OH MY GOD! I LOVE THAT BOOK! HAHAHAHAHAHAHA!
OH MY GOD! I LOVE THAT BOOK! HAHAHAHAHAHAHA!
...I read Lovecraft as a child....that 'splains a lot, don't it?...well, that and non-stop ingestion of lead paint chips...
I read a lot of ghost stories when I was a child. While they weren't really scary, they always drew me in.
I still love reading about local legends, ghosts, and spooky stories.
I seem to recall my husband's youngest sister really loving the Goosebumps books as a small thing.
The Buffalo Knife had me on edge no pun intended when I was in second...out there on the river, Indian country (if I can write that w/o incurring the wrath of the Con)...danger and darkness and......yeah okay, so maybe that part is influenced by watching Davey! Davey Crockett! King of the Wild Frontier!...that or Daniel Boone...Daniel Boone was a man! Was a BIG MAN!...Yeah, for sure, Daniel, remember him teaching the young ones their conjugations? I'm a fixin to, she's a fixin to, we're a fixin to.
And then Dracula...took me a few years to work up the courage to read the book. I'm ordered a paperback and put it someplace......in this old gun cabinet that was there when we moved into the house...a 2-gun cabinet over by the coalbin door that always stuck....sssschwhooomp! it'd go each time you opened it. Hey, you knew someone was in the basement you heard that noise.
Then there was a paperback Dark Shadows...this by...mmm, 8th grade I think...and it took me a few years before I could read that one. They had an after school soap opera called that, Dark Shadows, and Quentin was on the cover of the p.b. I want to call him Quentin Compson, but that sounds like a Faulkner character.
And then Frankenstein and same thing, all over again...I get the p.b...school sale, right, they pass around this comic book of book titles, you look at it, plead w/Mom who tells you to go and ask your old man, there in the living room, behind the paper? Work boots stretched out, one hand missing a few fingers (band saw, they're wicked nasty)...both hands veined w/iron? I dunno what was worse, me being afraid to read the books, or asking the old man for a dime. Heh! Were they a dime? I think they cost 25 35 cents, maybe 50 in some cases. Oh yeah, boy howdy, I knew all about counting the cost, believe me you.
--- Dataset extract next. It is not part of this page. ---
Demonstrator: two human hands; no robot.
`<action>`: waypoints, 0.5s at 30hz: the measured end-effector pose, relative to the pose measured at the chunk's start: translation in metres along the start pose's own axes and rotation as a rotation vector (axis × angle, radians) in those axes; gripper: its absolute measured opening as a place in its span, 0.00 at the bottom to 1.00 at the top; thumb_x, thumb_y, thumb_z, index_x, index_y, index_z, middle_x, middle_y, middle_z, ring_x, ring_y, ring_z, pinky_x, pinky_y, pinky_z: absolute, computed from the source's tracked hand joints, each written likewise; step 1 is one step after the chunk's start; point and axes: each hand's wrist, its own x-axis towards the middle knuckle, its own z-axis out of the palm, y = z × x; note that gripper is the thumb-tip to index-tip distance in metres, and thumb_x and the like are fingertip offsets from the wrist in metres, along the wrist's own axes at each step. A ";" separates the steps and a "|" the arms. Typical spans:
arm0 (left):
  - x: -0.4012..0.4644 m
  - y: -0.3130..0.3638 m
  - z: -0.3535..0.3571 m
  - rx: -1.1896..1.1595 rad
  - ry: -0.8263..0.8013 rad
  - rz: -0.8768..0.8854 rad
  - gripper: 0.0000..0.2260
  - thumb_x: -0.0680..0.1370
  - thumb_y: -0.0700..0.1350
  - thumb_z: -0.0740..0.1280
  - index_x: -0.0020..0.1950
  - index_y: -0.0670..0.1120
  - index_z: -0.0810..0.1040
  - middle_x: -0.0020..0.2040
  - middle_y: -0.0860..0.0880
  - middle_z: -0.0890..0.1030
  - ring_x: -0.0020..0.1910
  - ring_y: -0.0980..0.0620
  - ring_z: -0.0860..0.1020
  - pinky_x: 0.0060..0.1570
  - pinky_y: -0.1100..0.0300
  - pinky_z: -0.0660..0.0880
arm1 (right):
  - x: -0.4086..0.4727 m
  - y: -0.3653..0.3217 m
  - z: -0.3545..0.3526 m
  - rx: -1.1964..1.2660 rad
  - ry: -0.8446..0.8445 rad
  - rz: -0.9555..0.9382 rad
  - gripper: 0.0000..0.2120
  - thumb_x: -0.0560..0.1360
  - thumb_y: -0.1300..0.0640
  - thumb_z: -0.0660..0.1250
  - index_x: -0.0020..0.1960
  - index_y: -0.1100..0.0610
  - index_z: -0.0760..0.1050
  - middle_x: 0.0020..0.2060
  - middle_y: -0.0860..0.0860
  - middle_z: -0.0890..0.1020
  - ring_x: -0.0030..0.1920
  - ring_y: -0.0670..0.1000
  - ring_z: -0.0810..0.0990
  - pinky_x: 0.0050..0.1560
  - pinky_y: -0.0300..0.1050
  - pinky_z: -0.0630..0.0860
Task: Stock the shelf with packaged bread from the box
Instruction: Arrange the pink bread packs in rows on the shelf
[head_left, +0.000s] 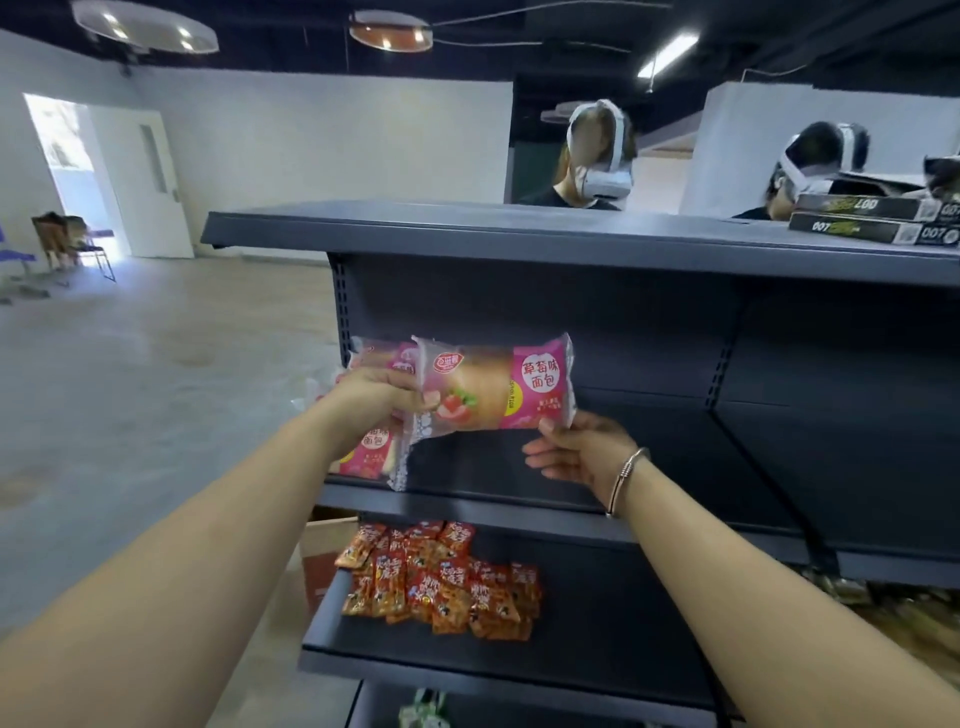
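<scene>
A pink-wrapped bread packet (496, 383) is held level in the air in front of the middle shelf (519, 506) of a dark grey rack. My left hand (376, 397) grips its left end, and my right hand (576, 449) pinches its lower right corner. Behind my left hand, more pink bread packets (371, 452) stand at the shelf's left end, partly hidden by my hand. The box is not clearly in view; a brown cardboard edge (324, 561) shows left of the rack, below the shelf.
Several red snack sachets (441, 582) lie on the lower shelf. Flat black boxes (878, 221) are stacked on the top shelf at the right. Two people with headsets stand behind the rack. Open floor and chairs (72, 244) lie to the left.
</scene>
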 end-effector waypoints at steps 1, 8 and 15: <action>0.005 0.002 -0.001 0.028 -0.009 -0.001 0.03 0.70 0.36 0.71 0.42 0.43 0.82 0.46 0.44 0.83 0.48 0.42 0.78 0.47 0.53 0.76 | 0.004 -0.001 -0.001 -0.006 0.024 -0.007 0.01 0.75 0.61 0.66 0.46 0.58 0.74 0.28 0.50 0.84 0.27 0.46 0.83 0.30 0.36 0.79; 0.046 0.009 0.007 -0.010 -0.173 -0.023 0.17 0.75 0.45 0.67 0.63 0.44 0.74 0.61 0.45 0.77 0.60 0.46 0.76 0.54 0.58 0.74 | 0.033 0.016 0.003 0.033 0.200 0.039 0.04 0.74 0.62 0.67 0.41 0.57 0.76 0.26 0.50 0.82 0.23 0.45 0.80 0.28 0.36 0.78; 0.104 0.001 0.002 0.219 -0.104 0.045 0.09 0.77 0.41 0.66 0.36 0.43 0.75 0.28 0.51 0.76 0.28 0.57 0.75 0.27 0.70 0.74 | 0.073 0.022 0.000 0.145 0.087 0.108 0.06 0.76 0.65 0.61 0.47 0.61 0.76 0.30 0.50 0.85 0.30 0.47 0.84 0.30 0.37 0.78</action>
Anyone ever read The Witch of Blackbird Pond? I loved that book-- read it several times when I was eleven and twelve. It wasn't really scary but had some sinister themes. It's about a teenage girl who moves to a Puritan colony in America in the 1600s and is suspected of being a witch.
The Hans Christian Anderson and Grimm Fairy Tales. Lasting impressions.